What
If Zimmerman Walks Free?
by
Patrick
J. Buchanan
Recently
by Patrick J. Buchanan: Has
the Bell Begun To Toll for the GOP?
Three months ago, George Zimmerman, a neighborhood watch volunteer
in Sanford, Fla., shot and killed Trayvon Martin.
Handcuffed, taken in and interrogated, Zimmerman told police Trayvon
had been acting suspiciously that dark and rainy night, that he
had followed Trayvon, been knocked down and battered on the ground,
and, fearing for his life, pulled a concealed handgun and shot him.

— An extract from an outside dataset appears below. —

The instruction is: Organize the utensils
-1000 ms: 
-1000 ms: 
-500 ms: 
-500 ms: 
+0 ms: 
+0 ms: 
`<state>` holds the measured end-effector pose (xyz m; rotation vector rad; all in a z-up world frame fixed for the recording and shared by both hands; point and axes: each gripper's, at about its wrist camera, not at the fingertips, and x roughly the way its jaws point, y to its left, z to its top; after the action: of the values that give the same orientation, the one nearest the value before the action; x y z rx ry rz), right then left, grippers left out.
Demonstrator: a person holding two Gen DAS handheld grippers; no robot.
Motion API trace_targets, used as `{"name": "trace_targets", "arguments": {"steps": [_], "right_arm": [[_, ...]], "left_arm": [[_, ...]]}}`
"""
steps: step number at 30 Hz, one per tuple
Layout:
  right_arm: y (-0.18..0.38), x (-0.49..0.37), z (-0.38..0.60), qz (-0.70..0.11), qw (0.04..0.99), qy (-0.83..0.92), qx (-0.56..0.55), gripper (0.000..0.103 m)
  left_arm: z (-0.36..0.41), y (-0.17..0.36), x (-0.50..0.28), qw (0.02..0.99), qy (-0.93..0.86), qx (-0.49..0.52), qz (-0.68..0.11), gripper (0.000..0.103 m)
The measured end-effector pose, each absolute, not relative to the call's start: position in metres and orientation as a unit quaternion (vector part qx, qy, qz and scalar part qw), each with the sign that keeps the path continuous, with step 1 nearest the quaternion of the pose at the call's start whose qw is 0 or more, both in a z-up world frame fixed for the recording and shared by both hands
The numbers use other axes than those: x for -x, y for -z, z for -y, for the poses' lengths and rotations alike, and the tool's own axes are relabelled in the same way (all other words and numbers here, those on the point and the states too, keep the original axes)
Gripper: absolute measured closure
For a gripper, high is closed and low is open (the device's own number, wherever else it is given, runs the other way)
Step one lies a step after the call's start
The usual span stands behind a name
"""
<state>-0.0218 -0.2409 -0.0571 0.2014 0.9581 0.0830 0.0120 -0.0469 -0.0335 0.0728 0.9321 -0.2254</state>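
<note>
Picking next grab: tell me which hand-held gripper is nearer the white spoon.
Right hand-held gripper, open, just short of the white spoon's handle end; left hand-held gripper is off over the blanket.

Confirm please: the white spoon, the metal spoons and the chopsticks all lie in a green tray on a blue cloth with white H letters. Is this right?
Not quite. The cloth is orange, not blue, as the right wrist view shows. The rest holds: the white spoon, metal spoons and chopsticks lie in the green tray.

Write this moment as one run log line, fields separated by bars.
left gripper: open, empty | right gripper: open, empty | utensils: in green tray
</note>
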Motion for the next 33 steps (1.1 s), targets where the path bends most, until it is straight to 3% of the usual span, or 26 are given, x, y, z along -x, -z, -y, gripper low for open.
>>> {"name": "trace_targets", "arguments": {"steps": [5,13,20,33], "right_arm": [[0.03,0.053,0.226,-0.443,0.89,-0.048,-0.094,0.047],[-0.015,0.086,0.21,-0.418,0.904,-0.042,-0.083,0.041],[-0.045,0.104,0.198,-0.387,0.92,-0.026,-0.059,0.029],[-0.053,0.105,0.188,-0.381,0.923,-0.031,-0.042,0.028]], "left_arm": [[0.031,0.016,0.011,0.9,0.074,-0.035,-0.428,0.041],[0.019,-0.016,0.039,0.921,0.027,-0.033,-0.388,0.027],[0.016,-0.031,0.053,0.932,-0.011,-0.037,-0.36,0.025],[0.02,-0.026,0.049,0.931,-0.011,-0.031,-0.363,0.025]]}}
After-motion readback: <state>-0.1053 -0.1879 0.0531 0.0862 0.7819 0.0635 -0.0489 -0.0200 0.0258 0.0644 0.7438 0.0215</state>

Sanford police and prosecutors concluded that Zimmerman acted in
self-defense and had not committed a provable felony. They let him
go.
A racial firestorm followed. "Blacks are under attack," railed
Jesse Jackson. "Killing us is big business." Arriving in Sanford,
the reverend dialed it up. Trayvon was "shot down in cold blood
by a vigilante ... murdered and martyred."
Rep. Maxine Waters' charge of "hate crime" was echoed by radio
talker Joe Madison. Rep. Hank Johnson said Trayvon had been "executed."

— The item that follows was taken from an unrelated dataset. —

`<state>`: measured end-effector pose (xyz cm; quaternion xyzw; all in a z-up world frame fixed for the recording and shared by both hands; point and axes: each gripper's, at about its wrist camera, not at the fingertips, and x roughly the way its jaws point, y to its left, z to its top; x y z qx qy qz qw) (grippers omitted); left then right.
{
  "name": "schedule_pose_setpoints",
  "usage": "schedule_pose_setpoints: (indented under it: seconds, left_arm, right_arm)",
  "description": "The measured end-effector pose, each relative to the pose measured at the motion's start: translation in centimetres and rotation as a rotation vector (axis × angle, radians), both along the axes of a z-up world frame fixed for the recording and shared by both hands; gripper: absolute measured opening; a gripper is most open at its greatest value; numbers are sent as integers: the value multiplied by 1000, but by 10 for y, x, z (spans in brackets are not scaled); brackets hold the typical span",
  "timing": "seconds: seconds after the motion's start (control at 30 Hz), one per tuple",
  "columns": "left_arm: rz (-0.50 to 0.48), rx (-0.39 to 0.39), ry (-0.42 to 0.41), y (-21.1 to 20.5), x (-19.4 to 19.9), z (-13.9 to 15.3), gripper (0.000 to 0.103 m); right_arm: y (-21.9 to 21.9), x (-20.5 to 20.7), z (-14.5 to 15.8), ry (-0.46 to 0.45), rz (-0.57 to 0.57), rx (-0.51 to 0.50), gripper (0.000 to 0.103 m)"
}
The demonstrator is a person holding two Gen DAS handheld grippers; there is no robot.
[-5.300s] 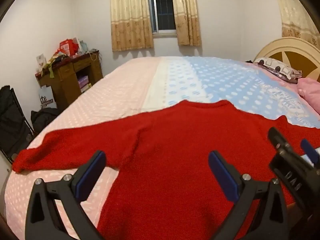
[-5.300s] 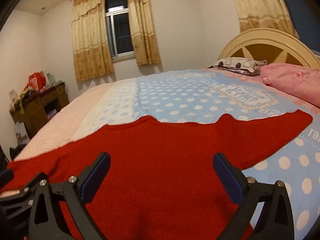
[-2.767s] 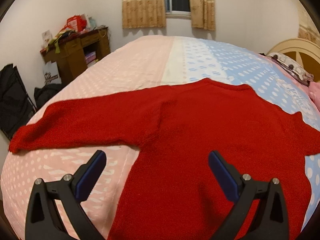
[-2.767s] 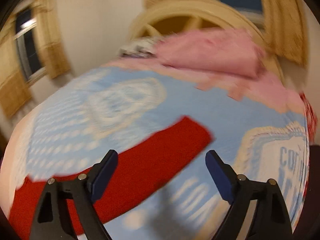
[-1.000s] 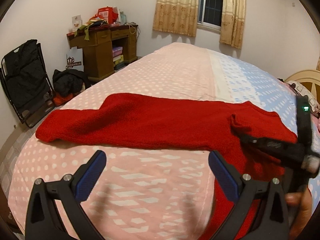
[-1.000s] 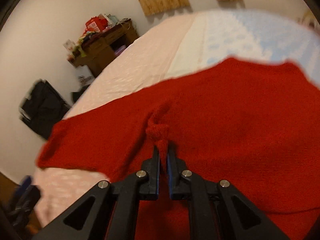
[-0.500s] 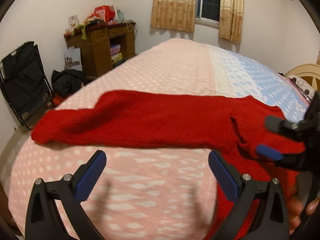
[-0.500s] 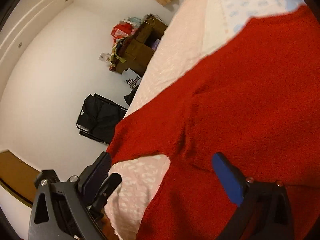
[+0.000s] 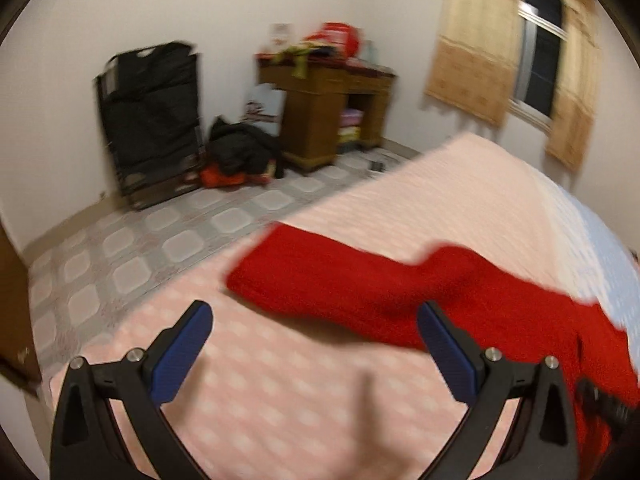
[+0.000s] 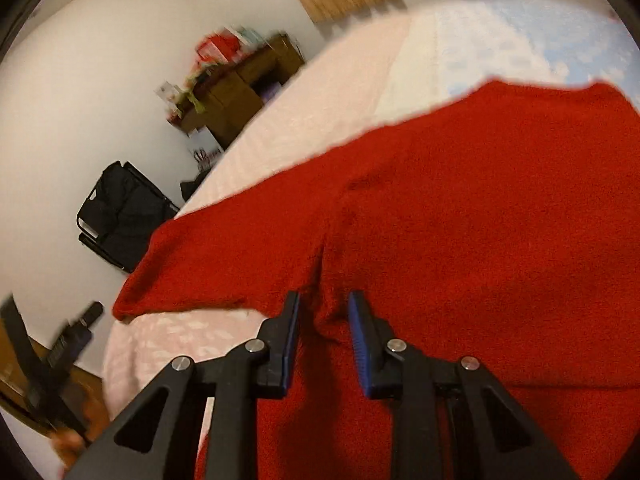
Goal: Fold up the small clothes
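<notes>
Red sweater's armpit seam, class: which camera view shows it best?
The right wrist view: the armpit seam sits sharp just ahead of the right claw. The left wrist view shows mostly the blurred sleeve.

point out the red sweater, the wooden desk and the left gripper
red sweater (image 10: 480, 208), right wrist view, on its body.
wooden desk (image 9: 320, 120), left wrist view, on its front panel.
left gripper (image 9: 316, 340), left wrist view, midway between its fingertips.
</notes>
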<state>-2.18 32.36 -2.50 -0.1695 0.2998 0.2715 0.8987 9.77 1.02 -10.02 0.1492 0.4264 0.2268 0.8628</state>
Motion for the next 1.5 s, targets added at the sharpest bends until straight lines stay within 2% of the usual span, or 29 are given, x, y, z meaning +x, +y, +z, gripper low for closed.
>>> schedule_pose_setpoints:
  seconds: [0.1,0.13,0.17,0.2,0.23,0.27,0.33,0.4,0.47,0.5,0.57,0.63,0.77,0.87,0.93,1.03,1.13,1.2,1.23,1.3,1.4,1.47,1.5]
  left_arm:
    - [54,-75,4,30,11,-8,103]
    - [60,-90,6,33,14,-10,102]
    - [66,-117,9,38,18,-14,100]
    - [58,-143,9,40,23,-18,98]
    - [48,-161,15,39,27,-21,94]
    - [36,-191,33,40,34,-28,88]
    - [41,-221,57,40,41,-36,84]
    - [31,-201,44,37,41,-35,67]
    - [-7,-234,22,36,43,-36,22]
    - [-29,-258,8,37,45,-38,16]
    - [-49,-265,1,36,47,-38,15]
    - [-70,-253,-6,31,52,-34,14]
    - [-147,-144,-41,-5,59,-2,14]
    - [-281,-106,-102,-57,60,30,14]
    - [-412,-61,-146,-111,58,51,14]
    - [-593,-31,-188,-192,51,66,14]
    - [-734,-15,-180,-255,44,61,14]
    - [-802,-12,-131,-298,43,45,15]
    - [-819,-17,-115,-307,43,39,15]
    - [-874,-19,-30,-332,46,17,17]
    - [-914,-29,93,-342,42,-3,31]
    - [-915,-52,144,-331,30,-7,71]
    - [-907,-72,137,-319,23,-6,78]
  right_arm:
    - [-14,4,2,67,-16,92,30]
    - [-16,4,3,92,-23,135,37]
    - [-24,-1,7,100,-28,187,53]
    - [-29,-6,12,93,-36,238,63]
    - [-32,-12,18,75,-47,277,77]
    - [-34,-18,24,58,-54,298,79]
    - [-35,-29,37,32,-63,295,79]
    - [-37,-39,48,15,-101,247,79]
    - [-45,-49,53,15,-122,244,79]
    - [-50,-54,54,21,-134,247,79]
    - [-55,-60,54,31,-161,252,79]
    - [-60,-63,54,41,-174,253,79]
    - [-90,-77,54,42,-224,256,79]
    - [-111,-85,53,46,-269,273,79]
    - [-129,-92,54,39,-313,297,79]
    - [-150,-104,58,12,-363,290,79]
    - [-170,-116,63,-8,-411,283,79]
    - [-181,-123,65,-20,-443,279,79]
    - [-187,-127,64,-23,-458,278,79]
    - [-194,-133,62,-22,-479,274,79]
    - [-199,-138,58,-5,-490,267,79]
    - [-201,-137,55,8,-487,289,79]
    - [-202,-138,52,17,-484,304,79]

The Grio compared his killing to the lynching of Emmett Till in
Mississippi in 1955.
The New Black Panther Party put Zimmerman's face on a "Wanted Dead
or Alive" poster, called for 5,000 black men to run him down and
said Trayvon had been "murdered in cold blood."
Spike Lee twittered Zimmerman's home address.
Zimmerman and his family have been in hiding for months in fear
for their lives after the death threats.
President Obama expressed his empathy with the parents.
"If I had a son, he'd look like Trayvon. And I think (the parents)
are right to expect that all of us as Americans are gonna take this
with the seriousness it deserves and that we're going to get to
the bottom of exactly what happened."
Obama said not a word to cool the lynch-mob atmosphere created
by some of his major allies in a nation where he is the chief law
enforcement officer. And so the campaign to convict Zimmerman of
racist murder in the public mind, before he ever got to trial, proceeded
on.
Rep. Jan Schakowsky called Trayvon's killing a "modern-day lynching."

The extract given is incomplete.